PROBLEM: Please report the number of lines in the entries below that contain "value", with nothing added.

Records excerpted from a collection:

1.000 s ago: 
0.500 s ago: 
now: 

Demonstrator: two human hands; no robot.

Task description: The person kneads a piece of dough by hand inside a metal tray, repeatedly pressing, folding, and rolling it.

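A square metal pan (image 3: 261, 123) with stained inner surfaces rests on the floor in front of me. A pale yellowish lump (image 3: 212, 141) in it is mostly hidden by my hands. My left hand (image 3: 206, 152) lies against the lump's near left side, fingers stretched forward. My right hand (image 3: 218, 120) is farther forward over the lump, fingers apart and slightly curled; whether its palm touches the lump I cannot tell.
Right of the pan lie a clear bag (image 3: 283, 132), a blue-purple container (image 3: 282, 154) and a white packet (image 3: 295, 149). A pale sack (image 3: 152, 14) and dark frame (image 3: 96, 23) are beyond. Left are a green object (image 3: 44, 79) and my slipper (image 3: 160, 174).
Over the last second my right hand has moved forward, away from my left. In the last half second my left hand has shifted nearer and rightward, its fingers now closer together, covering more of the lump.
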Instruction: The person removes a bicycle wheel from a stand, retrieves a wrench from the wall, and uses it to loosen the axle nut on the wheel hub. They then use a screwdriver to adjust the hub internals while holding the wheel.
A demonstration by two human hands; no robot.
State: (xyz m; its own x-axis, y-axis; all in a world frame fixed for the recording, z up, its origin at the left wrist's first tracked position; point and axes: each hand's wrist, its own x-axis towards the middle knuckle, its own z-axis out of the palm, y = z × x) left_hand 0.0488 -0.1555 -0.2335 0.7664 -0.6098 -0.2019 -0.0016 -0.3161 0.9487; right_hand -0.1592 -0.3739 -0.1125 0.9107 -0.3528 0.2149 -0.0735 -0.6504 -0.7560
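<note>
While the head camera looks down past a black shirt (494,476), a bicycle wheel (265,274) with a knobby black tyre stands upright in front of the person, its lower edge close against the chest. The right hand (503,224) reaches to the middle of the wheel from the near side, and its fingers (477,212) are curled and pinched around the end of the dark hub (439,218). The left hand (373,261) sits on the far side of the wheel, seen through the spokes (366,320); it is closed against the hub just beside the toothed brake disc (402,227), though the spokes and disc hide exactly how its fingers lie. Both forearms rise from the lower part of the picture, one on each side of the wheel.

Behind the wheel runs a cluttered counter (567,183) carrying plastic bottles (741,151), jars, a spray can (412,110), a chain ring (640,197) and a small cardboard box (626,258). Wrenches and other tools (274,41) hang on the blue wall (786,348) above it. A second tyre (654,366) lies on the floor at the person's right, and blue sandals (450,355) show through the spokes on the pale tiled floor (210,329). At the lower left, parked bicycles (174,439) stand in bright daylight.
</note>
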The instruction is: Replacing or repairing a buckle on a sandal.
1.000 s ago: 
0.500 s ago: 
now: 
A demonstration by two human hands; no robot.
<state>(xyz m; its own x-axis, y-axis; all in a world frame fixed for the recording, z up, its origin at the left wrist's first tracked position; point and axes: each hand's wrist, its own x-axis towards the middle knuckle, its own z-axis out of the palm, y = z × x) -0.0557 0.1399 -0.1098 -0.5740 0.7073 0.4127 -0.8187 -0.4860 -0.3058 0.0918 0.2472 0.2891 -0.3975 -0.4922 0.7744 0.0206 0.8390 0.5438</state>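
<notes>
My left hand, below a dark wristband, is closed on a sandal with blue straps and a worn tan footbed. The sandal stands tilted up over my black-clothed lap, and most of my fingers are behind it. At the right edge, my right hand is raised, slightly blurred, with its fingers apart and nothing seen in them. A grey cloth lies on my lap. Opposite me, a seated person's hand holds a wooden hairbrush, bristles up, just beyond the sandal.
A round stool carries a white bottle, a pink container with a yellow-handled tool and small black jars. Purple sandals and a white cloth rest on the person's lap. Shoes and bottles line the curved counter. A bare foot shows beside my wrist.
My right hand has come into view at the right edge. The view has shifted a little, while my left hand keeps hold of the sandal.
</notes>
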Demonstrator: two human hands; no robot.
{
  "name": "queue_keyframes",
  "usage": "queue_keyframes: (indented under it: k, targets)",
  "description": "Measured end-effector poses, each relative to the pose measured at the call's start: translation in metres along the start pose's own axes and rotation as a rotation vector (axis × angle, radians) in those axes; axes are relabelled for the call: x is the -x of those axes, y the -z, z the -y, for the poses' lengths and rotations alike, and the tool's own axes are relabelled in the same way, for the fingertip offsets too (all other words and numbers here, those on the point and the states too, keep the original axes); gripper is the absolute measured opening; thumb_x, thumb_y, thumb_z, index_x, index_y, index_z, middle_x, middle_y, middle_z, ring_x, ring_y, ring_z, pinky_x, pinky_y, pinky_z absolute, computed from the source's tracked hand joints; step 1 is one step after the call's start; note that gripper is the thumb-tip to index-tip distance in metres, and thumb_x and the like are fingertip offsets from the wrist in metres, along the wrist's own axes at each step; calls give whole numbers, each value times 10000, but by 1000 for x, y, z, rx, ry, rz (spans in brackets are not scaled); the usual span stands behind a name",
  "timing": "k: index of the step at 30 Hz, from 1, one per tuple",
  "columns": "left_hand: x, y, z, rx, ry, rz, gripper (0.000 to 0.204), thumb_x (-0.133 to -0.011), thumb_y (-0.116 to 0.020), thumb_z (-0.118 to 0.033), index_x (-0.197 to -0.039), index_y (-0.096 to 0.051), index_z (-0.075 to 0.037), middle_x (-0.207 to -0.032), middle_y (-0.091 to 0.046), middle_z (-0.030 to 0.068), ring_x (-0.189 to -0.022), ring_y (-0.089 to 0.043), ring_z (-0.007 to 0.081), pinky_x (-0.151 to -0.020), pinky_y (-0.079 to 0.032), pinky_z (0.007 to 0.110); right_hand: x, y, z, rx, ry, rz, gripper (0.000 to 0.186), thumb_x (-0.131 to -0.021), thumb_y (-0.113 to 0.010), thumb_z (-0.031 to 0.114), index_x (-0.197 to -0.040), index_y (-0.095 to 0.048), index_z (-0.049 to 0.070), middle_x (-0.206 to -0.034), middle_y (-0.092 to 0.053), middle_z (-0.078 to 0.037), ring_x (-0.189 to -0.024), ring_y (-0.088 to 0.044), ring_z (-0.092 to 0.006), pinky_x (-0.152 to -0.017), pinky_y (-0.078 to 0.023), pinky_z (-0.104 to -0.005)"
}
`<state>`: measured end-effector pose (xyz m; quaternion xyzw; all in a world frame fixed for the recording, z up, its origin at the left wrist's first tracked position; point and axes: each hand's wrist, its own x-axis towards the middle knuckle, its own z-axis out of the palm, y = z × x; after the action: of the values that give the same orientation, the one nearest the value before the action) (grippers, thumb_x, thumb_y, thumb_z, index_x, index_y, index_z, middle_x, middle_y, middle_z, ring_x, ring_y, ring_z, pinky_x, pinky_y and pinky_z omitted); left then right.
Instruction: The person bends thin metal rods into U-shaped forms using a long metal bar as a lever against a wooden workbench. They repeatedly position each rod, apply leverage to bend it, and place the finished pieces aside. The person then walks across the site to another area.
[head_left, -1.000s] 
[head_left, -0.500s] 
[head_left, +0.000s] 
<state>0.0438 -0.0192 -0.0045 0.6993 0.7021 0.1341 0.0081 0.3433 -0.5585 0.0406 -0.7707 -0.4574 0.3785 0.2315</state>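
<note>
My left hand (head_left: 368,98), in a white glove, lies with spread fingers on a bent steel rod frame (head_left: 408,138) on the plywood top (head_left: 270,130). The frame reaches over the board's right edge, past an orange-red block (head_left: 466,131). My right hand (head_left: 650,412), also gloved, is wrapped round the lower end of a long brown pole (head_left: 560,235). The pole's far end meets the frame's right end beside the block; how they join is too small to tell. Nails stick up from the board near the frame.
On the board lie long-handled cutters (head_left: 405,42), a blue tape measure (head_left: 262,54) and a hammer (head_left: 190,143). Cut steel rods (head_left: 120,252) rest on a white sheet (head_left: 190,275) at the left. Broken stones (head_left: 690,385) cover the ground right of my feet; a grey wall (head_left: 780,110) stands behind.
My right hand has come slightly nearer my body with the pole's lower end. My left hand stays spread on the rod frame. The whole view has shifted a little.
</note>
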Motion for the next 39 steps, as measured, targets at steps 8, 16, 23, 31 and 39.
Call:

WRITTEN ANSWER: 2